*** Material provided

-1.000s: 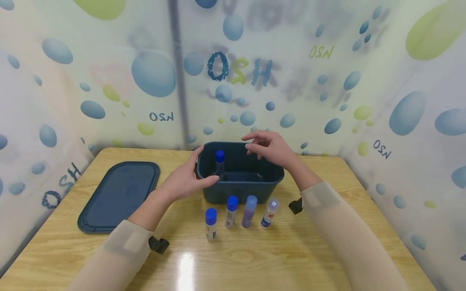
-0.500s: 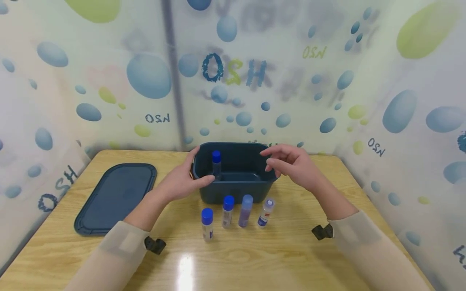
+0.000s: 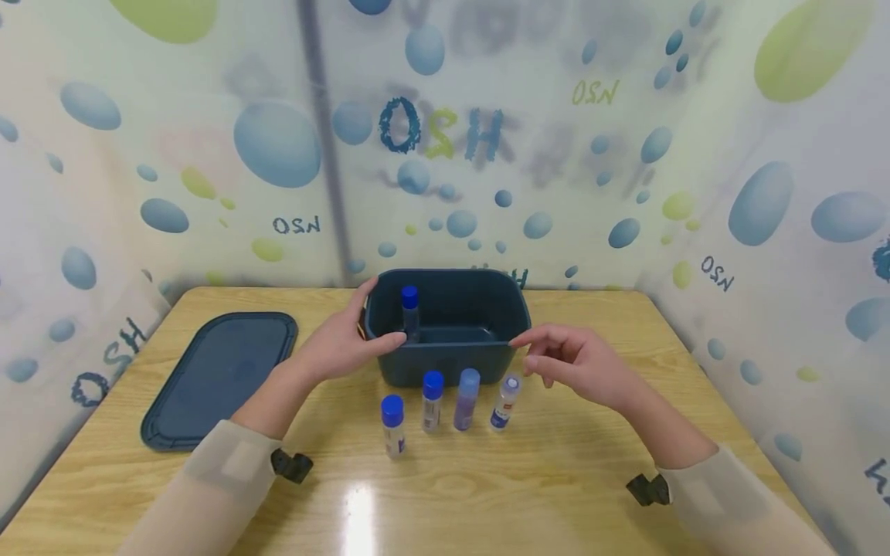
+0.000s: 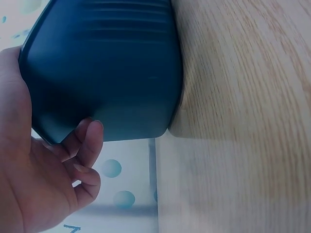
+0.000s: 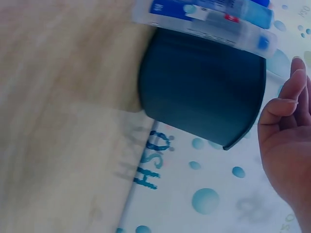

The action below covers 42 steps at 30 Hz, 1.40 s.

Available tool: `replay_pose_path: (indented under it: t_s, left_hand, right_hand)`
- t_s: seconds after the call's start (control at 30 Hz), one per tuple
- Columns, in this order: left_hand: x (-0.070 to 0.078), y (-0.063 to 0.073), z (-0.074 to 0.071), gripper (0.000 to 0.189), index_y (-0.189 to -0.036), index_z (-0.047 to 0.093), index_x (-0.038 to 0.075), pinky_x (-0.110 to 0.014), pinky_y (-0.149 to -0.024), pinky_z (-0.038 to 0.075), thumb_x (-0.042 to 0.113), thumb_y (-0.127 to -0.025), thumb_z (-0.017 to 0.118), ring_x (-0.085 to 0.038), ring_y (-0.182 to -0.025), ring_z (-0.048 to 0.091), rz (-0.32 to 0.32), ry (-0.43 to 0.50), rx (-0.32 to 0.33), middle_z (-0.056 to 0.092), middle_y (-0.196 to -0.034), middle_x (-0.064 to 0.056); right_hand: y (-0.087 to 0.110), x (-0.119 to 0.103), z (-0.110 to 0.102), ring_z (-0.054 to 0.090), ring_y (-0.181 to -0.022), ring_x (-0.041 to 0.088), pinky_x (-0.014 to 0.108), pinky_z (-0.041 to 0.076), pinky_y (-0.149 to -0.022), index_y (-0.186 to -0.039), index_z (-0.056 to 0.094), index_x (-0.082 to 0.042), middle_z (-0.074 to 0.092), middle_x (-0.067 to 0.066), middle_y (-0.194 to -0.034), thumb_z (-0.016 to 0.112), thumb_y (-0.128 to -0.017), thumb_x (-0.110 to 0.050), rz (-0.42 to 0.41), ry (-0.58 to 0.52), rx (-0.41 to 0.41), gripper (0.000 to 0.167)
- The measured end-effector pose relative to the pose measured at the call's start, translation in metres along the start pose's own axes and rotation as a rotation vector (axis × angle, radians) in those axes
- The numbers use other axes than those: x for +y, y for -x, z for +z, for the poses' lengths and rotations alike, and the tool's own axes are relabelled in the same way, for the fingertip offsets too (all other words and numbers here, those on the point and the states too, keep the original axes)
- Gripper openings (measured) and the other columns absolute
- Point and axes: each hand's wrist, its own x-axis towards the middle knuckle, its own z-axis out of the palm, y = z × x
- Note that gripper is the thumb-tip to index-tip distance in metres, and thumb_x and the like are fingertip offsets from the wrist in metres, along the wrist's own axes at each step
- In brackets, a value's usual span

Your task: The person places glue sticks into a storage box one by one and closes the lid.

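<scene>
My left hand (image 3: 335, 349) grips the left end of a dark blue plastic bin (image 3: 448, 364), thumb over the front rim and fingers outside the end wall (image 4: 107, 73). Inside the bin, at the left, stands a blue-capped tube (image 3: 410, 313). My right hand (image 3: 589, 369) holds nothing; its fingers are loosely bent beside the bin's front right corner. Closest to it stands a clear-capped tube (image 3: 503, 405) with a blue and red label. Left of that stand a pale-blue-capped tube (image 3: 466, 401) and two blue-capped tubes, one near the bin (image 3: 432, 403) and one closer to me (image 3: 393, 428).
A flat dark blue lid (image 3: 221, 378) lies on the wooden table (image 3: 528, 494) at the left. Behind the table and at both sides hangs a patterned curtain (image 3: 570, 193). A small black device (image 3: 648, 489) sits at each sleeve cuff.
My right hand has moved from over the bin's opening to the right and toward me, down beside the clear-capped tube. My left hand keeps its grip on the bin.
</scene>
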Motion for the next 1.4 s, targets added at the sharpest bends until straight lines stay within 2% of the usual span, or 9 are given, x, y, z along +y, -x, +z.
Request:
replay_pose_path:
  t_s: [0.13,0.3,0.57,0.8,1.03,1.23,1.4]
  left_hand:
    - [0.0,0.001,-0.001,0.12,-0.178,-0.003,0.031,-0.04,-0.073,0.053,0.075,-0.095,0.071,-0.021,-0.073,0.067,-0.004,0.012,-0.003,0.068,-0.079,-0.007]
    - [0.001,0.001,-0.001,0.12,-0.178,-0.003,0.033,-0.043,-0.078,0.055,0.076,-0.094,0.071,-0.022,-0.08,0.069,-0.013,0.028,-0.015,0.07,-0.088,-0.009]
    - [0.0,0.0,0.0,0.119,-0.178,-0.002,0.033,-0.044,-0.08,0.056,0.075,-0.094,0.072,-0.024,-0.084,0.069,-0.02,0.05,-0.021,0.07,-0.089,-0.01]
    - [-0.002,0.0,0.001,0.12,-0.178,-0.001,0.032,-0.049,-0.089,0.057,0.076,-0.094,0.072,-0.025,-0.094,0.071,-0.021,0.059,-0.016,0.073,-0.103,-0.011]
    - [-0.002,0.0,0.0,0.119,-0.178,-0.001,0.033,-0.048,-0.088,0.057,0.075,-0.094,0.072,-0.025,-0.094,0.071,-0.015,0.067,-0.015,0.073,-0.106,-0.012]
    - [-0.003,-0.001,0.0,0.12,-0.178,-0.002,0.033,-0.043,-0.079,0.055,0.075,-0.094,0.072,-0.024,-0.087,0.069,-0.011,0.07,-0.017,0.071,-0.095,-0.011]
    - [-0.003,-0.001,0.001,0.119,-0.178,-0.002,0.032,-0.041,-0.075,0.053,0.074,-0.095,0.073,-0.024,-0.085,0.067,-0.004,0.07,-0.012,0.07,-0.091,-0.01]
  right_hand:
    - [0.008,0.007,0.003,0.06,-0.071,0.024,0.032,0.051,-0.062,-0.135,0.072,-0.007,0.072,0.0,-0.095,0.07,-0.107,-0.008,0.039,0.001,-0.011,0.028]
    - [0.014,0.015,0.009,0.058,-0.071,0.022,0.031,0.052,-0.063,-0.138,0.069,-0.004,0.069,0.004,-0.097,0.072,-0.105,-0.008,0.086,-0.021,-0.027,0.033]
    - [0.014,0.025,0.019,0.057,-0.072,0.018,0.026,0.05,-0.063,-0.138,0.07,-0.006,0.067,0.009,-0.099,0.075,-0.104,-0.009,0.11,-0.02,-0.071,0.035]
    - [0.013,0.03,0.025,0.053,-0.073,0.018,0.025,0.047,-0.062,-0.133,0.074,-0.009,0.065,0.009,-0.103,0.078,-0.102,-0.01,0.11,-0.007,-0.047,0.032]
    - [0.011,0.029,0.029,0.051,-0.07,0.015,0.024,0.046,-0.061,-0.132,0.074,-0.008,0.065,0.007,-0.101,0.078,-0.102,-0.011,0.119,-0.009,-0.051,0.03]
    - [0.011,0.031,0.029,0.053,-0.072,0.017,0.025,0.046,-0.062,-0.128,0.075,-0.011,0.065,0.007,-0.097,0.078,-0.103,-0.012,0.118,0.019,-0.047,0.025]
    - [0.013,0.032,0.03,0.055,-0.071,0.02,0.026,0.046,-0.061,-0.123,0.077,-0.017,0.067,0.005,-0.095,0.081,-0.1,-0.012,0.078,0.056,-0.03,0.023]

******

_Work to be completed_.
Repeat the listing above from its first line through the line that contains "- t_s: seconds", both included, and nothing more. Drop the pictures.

_Answer below_.
-1.000s: 
-0.500s: 
+0.000s: 
+0.000s: 
+0.000s: 

The action below covers 42 steps at 30 Hz, 1.40 s.

Available tool: `replay_pose_path: (indented under it: t_s, left_hand, right_hand)`
- t_s: seconds after the call's start (control at 30 Hz), one per tuple

This concludes the answer to the exercise.